ローカルテレビ局が後押しする3.11後の“フクシマ@ホーム”

 震災直後のテレビ局の現場では、伝えなければならない沢山の情報があるなかで、仕事場に泊まり込んで対応することも頻繁にあり、また取材に行きたくても行けない状況のもとで、様々な迷いや不安を抱えながらも、それぞれが自分のなかで熟思し、福島に残って暮らすことを選択した人達に対し、自分達はしっかりと情報を伝えていきたいと思ったと浜中さんは話します。
 「ニュースの現場では、震災直後からコマーシャルなしで生放送を続ける状態が3日間位続き、アナウンサーは交代で当番制で入りながら、その時伝えられる情報をメモなどを見ながら伝える形を採っていました。また、情報不足だったこともテレビ局のなかにいてもあり、首相の会見の言葉を一言一句書き留めて、それを情報としてお伝えすることもありました。そういうなかでどういう情報が皆さんが欲しいと思っていらっしゃるのかを考えた時に、震災前には一部の地域にしか関係のないことは、テレビの世界ではお伝え出来ない内容であっても、今、ここにいる人がプラスになるのであれば読むべきと社内会議を重ね、いろいろなFAXやメールを読まさせて頂きました。」
 帰宅もままならない睡眠不足のなかで、『アナウンサーが話す一言一言を待っている』という励ましのFAXやメールも届き、地方のテレビ局として伝言板の役割りも果たしながら、待っている人達がいることを励みにアナウンサー全員が取り組んでいたと当時を振り返り、序々に落ち着きを取り戻すなかで、浜中さんは新しい番組のプロジェクトメンバーとして携わることになります。
 「やっぱり素敵な福島なので、私が最初に惚れ込んで直ぐにファンになった福島を、もっともっと子供達が自信を持ち、『福島出身です、福島から来ました』と言える子供達に育てていきたいという想いが強くなりました。

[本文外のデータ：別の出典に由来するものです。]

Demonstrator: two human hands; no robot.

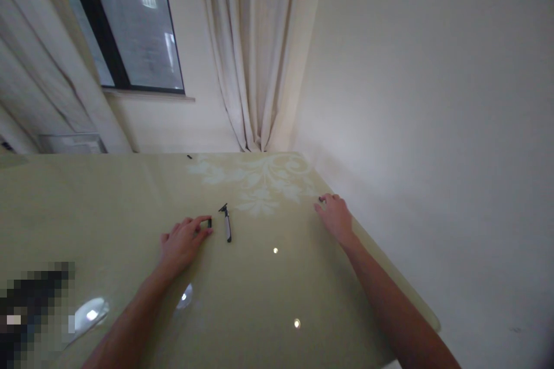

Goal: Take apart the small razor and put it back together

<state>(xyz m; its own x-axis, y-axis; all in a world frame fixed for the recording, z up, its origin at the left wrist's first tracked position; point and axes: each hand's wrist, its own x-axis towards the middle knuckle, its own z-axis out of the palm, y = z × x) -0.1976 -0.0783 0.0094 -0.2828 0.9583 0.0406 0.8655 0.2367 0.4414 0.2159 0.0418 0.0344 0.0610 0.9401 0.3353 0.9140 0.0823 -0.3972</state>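
We face a glossy greenish table, pale leafy pattern near its far edge, bright light reflections on its top, plain pale wall to our right, cream curtains flanking a dark-framed window

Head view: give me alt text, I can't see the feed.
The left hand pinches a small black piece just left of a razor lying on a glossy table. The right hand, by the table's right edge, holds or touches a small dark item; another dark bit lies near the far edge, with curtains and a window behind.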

子供達を応援する企画番組を立ち上げ、そのメンバーでもありました。本当に素晴らしい福島なので、みんなに自信と誇りを持ってもらえるような街にしたいし、こういう機会があるからこそ福島へ目を向けて下さる一流の方々に福島へ来てもらい、子供達に素敵な授業をしてもらえれば、今まで福島で考えていた幅が更に広がり、もっと全国に世界に目が向くような子供達が増えるんじゃないかと思い、この番組に携わりました。ここで素晴らしい人達に出会うことも出来ましたし、そこから繋がって更に大きな企画に発展したものもあります。」
 現在、開局50周年の福島テレビは、『FTV@ホーム』(アットホーム)のキャッチフレーズのもとで様々な企画番組を放送するなかで、郡山市出身の写真家鈴木心(すずきしん)氏を起用し、福島の人や場所を写真で紹介する短い映像作品企画を番組の合間に放送し、震災を経験した被災地にあるテレビ局として『FTV@ホーム』の企画に寄せる想いと、震災後3年目の新年を迎えた今年に寄せる抱負を最後にお聞きしました。
 「今、福島テレビは開局50周年ということで、『FTV@ホーム』という企画で福島の素晴らしい人達や場所を紹介しています。これは当り前に思っていたことが、実は本当に素敵なことだと気付かされることが多く、もっと多くの人に福島の素敵な人や場所を紹介し、残していきたいという想いで、写真家の鈴木心さんの写真で紹介する企画を進めています。当り前じゃなくて本当に誇れることだと福島の人にも気付いてもらいたいし、そういう想いでみんなで福島を盛り上げて全国に発信し、そんな福島にしていくことが私達の仕事だと思っています。震災関連の情報をしっかり発信することも情報機関として大切な仕事ですし、それと同時に気持ちのなかでみんなが前向きになれることを、福島にあるローカルテレビ局としてドンドンやっていきたいと思っています。私自身がこの福島に育てて頂いて、ここまで頑張ってくることが出来ました。その恩返しという想いでも、みんなとホントに手を携えて肩組んでという感じでやっていきたいと思います。」
 浜中さんは「取り留めもなく話しちゃいましたかね」と最後に苦笑しながら、普段テレビで見る通りに終始笑顔を絶やすことがなく、インタビューを終えると、「アナウンサーは土地によって育てられるんですよ」と話し、その印象的な言葉に浜中さんのアナウンサーとしてのキャリアを実感した取材となりました。

取材後記

今回、「ふくしま人」へご登場を頂いたのは、新年最初の「ふくしま人」にふさわしい、福島テレビアナウンサー、浜中順子(はまなかじゅんこ)さん。被災地にあるテレビ局の報道部アナウンサー担当部長という重責にいて、当時の報道現場の困難な状況での対応や、その後の福島の情報機関としての内外への発信、そして福島の復興へと繋がる様々なプロジェクトへの関わりと、その多忙さはテレビの画面からは見えないところ。今回、直接お話しをお聞きしてみると、普段通りの親しみやすい明るさと明快な口調で、局内からの信頼や数多くの視聴者のファンを持つ理由は、やはりその人柄にあると思えた取材でした。